-- Requirement --
What you give back from the listing below should be an exact copy of the lines from the one with "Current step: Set" down to the one with "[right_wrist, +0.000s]", and it should contain no pictures.

━━━━

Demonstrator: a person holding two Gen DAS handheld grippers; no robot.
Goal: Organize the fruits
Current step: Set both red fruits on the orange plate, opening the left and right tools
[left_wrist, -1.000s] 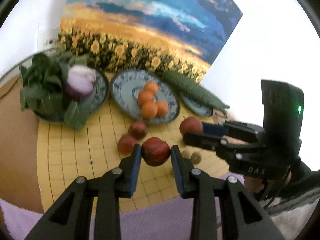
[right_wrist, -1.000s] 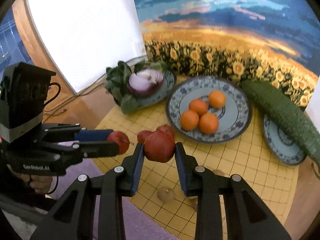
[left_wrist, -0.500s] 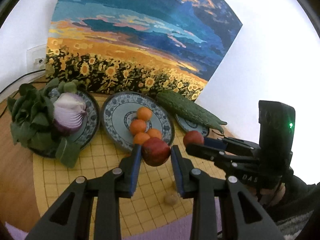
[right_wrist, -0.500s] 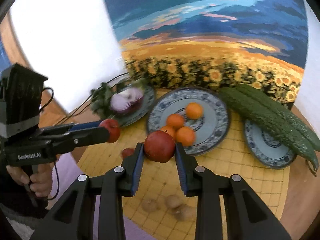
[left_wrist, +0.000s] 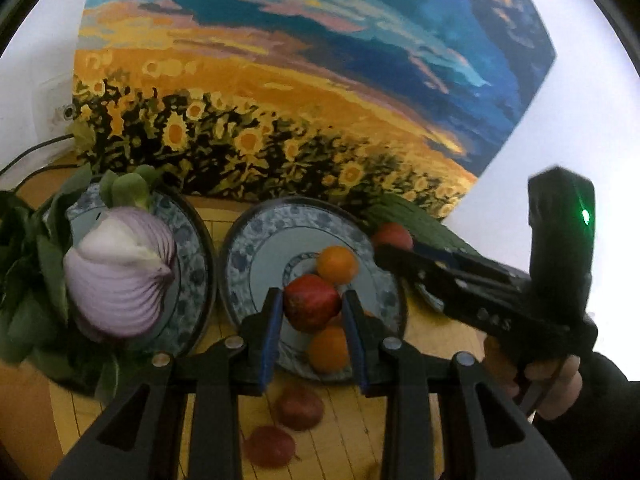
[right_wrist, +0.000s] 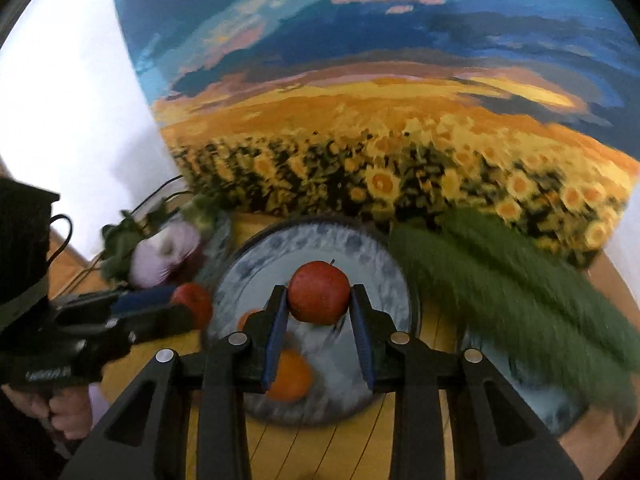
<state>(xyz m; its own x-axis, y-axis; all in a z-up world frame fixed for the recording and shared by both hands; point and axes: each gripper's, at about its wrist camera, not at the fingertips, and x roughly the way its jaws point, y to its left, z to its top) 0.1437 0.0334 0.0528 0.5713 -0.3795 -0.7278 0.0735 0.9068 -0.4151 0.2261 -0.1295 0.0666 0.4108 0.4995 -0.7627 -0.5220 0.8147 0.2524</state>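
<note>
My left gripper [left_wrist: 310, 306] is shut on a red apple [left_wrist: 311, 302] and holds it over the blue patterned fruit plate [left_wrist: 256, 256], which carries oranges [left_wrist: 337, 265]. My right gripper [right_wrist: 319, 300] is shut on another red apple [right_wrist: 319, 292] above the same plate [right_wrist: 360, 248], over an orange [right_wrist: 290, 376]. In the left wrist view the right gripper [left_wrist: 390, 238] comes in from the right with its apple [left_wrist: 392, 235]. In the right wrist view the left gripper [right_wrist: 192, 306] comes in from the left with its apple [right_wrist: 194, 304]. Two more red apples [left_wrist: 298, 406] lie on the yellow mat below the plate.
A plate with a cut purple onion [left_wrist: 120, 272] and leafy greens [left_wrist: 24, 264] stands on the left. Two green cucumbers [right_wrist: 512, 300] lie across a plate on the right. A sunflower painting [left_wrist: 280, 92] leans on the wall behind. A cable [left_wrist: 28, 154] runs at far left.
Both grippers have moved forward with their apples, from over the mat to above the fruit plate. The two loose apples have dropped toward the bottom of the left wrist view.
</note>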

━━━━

-- Response to the exercise --
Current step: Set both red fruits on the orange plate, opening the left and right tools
[left_wrist, -1.000s] 
[right_wrist, -1.000s] 
[left_wrist, -0.500s] 
[right_wrist, -0.500s] 
[left_wrist, +0.000s] 
[right_wrist, +0.000s] 

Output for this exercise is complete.